Veterinerlik ve tarım alanında da antibiyotik kullanımının yaygın olduğunu ifade eden Ertek, “Buna karşı halkın ve hekimlerin işbirliğinin sağlanması çok önemli” görüşünü dile getirdi.
Türk Kulak, Burun, Boğaz ve Baş Boyun Cerrahisi Derneği temsilcisi Doç. Dr. Erol Keleş de sinüzitte gereksiz antibiyotik yazılmasının yaygın olduğunu belirterek, hekimlerin belirtileri iyi takip ederek bu ilacı reçete etmelerinin yerinde olacağını bildirdi.
Türkiye Enfeksiyon Hastalıkları ve Klinik Mikrobiyoloji Uzmanlık Derneği (EKMUD) temsilcisi Prof. Dr. Hürrem Bodur da en fazla antibiyotiğin üst solunum yolu ve viral enfeksiyonlarda yazıldığını belirterek, “Avrupa'da antibiyotik reçetesiz yazılmıyor. Türkiye'de de bununla ilgili sıkı denetim getirilmelidir. Son 20 yıldır yeni antibiyotik geliştirilmiyor. Direnç gelişimi büyük bir sorun” uyarısını dile getirdi.
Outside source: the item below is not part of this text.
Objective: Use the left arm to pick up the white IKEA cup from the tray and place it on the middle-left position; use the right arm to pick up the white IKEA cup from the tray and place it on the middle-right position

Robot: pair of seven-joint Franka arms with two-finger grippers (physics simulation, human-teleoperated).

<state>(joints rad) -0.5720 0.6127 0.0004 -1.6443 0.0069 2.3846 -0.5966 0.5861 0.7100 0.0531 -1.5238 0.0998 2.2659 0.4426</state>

Milli Pediatri Derneği ile Çocuk Enfeksiyon Hastalıkları Derneği adına konuşan Prof. Dr. Ateş Kara ise Türkiye'de her yıl boğaz ağrısı ve ateş için 30 milyon antibiyotik reçetesi yazıldığını kaydederek, “Hasta bize mutlak antibiyotik isteğiyle geliyor. Antibiyotik ateş düşürücü değildir” dedi.
KOMŞUNUN İLACINI KULLANMAYIN
Toraks Derneği temsilcisi Prof. Dr. Tevfik Özlü de antibiyotik kullanımıyla ilgili toplumsal yanlışlara dikkati çekti.
Toplumda komşunun ilacını kullanma, bir önceki hastalığın tedavisinde etkili olan aynı ilacı tekrar alma, el altında antibiyotik bulundurma, eczaneden antibiyotik edinme gibi yanlış alışkanlıkların yaygın olduğunu anlatan Özlü, “Antibiyotik tezgah üstü satılacak bir ilaç değildir. Mutlaka reçeteyle verilmelidir” diye konuştu.
Özlü, antibiyotiklerin hastalık belirtileri kaybolsa bile kullanımına devam edilmesi, hekimin önerdiği süreden daha uzun kullanılmaması gerektiğini sözlerine ekledi.